To do: Counting only lines below that contain the string "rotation", give the total as a single number.

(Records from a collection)
··········

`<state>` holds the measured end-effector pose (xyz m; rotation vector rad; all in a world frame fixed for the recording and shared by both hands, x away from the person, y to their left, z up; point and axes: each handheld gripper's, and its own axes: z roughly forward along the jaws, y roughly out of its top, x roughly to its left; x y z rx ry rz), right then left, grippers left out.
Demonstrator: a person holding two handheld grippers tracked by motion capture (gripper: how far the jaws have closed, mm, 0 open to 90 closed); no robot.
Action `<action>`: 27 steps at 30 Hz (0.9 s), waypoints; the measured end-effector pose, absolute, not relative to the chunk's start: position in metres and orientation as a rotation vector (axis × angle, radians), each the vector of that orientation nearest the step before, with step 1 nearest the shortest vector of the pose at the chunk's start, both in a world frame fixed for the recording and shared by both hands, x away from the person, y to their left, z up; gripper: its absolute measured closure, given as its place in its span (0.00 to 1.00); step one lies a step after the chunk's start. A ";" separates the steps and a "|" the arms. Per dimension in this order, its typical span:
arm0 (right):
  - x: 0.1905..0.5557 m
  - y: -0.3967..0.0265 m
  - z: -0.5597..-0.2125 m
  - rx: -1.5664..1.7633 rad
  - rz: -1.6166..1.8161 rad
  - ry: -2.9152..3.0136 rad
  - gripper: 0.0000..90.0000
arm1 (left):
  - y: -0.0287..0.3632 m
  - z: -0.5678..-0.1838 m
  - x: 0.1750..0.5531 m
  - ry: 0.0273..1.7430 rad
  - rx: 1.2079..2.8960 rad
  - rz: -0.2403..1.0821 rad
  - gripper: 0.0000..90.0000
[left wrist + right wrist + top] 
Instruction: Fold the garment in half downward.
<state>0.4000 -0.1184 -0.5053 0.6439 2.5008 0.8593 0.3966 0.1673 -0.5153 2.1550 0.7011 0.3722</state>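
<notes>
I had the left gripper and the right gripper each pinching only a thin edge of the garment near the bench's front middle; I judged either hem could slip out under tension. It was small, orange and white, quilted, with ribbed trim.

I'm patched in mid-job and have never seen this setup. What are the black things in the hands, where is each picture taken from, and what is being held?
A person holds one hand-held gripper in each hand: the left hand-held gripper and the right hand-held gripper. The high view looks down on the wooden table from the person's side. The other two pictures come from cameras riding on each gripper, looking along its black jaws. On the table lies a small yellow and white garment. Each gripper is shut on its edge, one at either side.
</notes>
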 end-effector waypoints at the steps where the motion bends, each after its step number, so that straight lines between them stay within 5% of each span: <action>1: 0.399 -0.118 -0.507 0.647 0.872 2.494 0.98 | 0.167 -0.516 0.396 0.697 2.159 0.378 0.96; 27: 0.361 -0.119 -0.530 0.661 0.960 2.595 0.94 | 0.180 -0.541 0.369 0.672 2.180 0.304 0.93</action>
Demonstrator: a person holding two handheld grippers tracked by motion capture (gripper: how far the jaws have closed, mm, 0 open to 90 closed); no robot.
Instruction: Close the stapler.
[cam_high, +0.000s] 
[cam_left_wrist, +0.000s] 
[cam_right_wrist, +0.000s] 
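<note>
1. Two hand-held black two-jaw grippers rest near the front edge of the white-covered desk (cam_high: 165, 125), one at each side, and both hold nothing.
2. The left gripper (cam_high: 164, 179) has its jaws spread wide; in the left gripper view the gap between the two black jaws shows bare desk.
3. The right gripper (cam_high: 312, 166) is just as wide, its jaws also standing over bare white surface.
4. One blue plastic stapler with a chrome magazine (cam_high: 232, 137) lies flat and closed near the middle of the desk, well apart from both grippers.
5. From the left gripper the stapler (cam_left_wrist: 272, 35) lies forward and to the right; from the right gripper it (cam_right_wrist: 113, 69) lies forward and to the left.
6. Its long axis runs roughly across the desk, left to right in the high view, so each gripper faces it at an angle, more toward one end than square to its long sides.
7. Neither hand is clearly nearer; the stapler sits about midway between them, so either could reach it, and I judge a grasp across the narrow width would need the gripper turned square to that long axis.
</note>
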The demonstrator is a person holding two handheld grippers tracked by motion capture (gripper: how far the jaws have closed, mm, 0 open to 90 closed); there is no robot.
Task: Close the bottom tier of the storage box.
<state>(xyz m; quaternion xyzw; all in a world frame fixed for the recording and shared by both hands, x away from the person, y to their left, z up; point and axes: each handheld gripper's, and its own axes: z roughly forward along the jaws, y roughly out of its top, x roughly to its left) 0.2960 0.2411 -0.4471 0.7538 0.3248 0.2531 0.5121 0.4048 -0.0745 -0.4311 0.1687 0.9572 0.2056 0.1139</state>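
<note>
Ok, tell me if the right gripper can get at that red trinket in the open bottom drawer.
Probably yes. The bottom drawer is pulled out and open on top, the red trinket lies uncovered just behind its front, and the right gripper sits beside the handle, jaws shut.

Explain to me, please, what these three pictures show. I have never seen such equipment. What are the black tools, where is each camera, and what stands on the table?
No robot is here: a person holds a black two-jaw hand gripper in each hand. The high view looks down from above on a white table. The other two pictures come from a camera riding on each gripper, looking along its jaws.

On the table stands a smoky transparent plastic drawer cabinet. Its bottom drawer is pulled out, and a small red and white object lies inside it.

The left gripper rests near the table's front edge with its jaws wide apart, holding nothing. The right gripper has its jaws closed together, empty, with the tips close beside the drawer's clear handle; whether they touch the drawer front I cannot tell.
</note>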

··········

Exercise result: 2